Laurent Bolognini was born in Saint Germain en Laye (France) in 1959. After studies at the “Societé Française de Photographie,” he launched his career as a light designer from 1990 onward. He conceived and realized his first “Galiléographe” in 1998. The device was meant to generate a luminous backdrop for Berlioz Benvenuto Cellini, a concept he created in partnership with Francoise Henry during their collaboration as a group “Les Alternateurs Volants” (1998-2006).
His “Galiléographe #1” was exhibited at the “Espace Electra”, rue Récamier, Paris, in 1999. The year 2000 was the starting point of a long adventure, involving two different types of partnerships, some being the interweaving of his plastic work with the performing arts, the other with the musical world. The outcome of this approach was to become the substance of further exhibitions and performances. “Illumination” exemplifies the transition from the performing arts to the plastic arts per se.
A composition by Frederic Costa was at the core of “Galiléographe #1”, a light and sound performance.
2001 : Laurent Bolognini designed the “Olympia” Galiléographie, a luminous backdrop for The Tales of Hoffmann, staged by Olivier Py at the Geneva Grand Théâtre.
The artist also cooperated with musical circles, providing light installations for improvised concerts.
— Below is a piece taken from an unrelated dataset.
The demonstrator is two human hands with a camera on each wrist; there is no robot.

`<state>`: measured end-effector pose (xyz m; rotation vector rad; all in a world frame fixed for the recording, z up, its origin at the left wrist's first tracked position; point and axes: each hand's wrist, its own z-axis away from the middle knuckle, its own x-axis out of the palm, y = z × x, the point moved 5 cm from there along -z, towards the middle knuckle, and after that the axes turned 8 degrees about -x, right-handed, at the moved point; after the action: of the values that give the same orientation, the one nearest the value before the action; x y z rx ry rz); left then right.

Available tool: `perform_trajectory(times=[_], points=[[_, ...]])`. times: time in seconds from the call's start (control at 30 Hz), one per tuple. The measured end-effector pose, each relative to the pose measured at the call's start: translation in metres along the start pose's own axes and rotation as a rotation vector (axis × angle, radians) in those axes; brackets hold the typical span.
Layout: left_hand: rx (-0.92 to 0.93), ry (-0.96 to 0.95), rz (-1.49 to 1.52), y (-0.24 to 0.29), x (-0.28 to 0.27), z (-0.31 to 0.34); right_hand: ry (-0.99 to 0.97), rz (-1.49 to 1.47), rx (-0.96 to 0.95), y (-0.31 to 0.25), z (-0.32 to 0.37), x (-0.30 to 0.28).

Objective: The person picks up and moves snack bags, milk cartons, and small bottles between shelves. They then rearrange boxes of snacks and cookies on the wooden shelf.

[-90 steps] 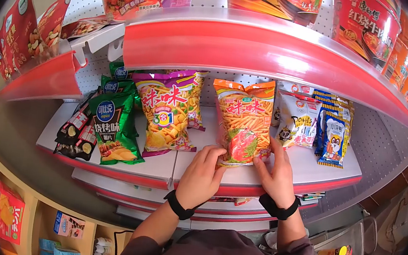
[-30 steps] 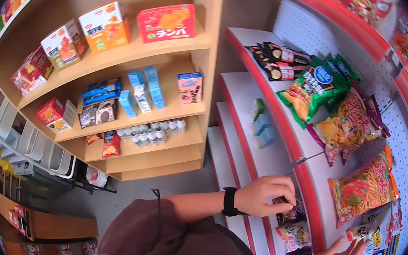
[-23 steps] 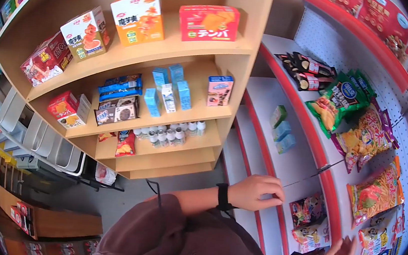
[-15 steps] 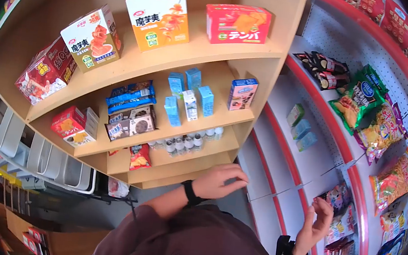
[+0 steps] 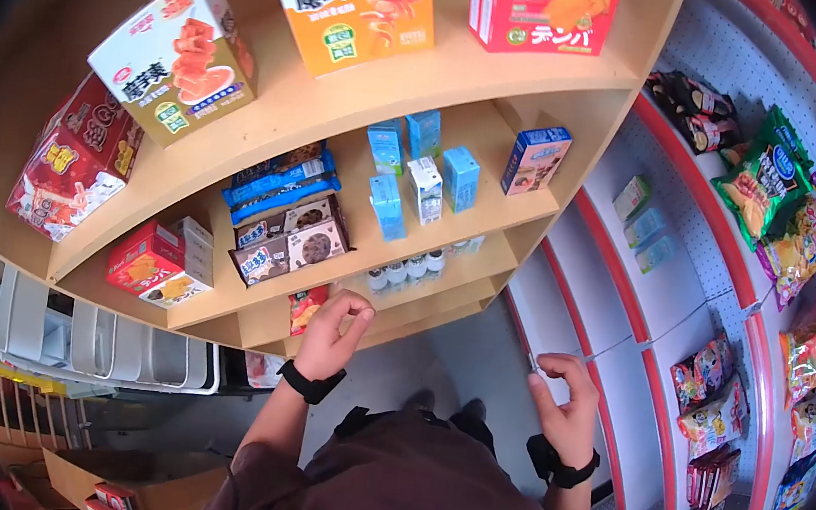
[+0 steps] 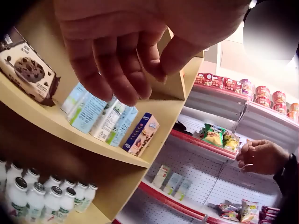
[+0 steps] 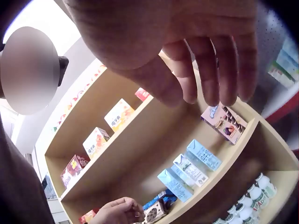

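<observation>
My left hand (image 5: 330,335) hangs in front of the wooden shelf unit with its fingers loosely bent, near the red snack bag (image 5: 307,310) on a lower shelf. Nothing shows in its grasp in the left wrist view. The right hand (image 5: 567,406) hovers before the white shelves, fingers half curled and apart from the goods; in the right wrist view its fingers hang loose. Closest in front are light-blue drink cartons (image 5: 386,205), a pink and blue box (image 5: 536,161) and brown cookie packs (image 5: 293,244) on the middle wooden shelf.
Above stand an orange and white box (image 5: 351,7) and a red box (image 5: 541,10). Small white-capped bottles (image 6: 36,198) line a lower shelf. Red-edged shelves (image 5: 623,310) at right hold green chip bags (image 5: 767,175) and an orange snack bag (image 5: 815,347). Grey bins (image 5: 132,336) stand lower left.
Both hands have left the orange snack bag, which stays on its shelf. The view has swung left to the wooden shelves, and the hands have drawn back to the body's front.
</observation>
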<state>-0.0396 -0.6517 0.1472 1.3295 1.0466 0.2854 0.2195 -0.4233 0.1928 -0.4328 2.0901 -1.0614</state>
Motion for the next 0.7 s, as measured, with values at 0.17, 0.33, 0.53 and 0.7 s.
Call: perform_trajectory(times=[0.17,0.33,0.53,0.7], points=[[-0.034,-0.102,0.002,0.006,0.044,0.001,-0.137,-0.098,0.052,0.036,0.002,0.02],[-0.165,-0.259,-0.028,-0.022,0.106,-0.008,-0.202,-0.124,0.07,0.09,0.013,0.036],[-0.202,-0.3,-0.095,-0.033,0.166,-0.044,-0.21,-0.196,0.108,0.155,0.042,0.057],[-0.289,-0.308,-0.045,-0.049,0.179,-0.052,-0.263,-0.193,0.166,0.179,0.051,0.066]])
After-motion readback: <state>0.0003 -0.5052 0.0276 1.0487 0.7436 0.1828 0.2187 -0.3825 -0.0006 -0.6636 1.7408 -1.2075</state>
Such as the festival “Musique Démesurée” presented at the Clermont-Ferrand Opera, or still the Metz Arsenal for a concert entitled “Antre Ciel” (Celestial Den).
There, his luminous designs created a light environment in tune with compositions by Grisey, Xenakis, d’Adamo, Narboni, Matalon. In Great-Britain, he worked together with the Arcanes Quatuor, both in London and Cambridge.
While regularly exhibiting in art galleries, Bolognini was several times offered to share in artistic events of importance, such as the Venice Architecture Biennal, the Paris Nuits Blanches or the Cassel Nuit des Musées.
“Electra” — his kinetic light work — has recently entered the MAC/VAL Museum (France) permanent collections, as well as “F-Vecteur” and “Variations #2” the Borusan Contemporary Museum in Istanbul, Turkey.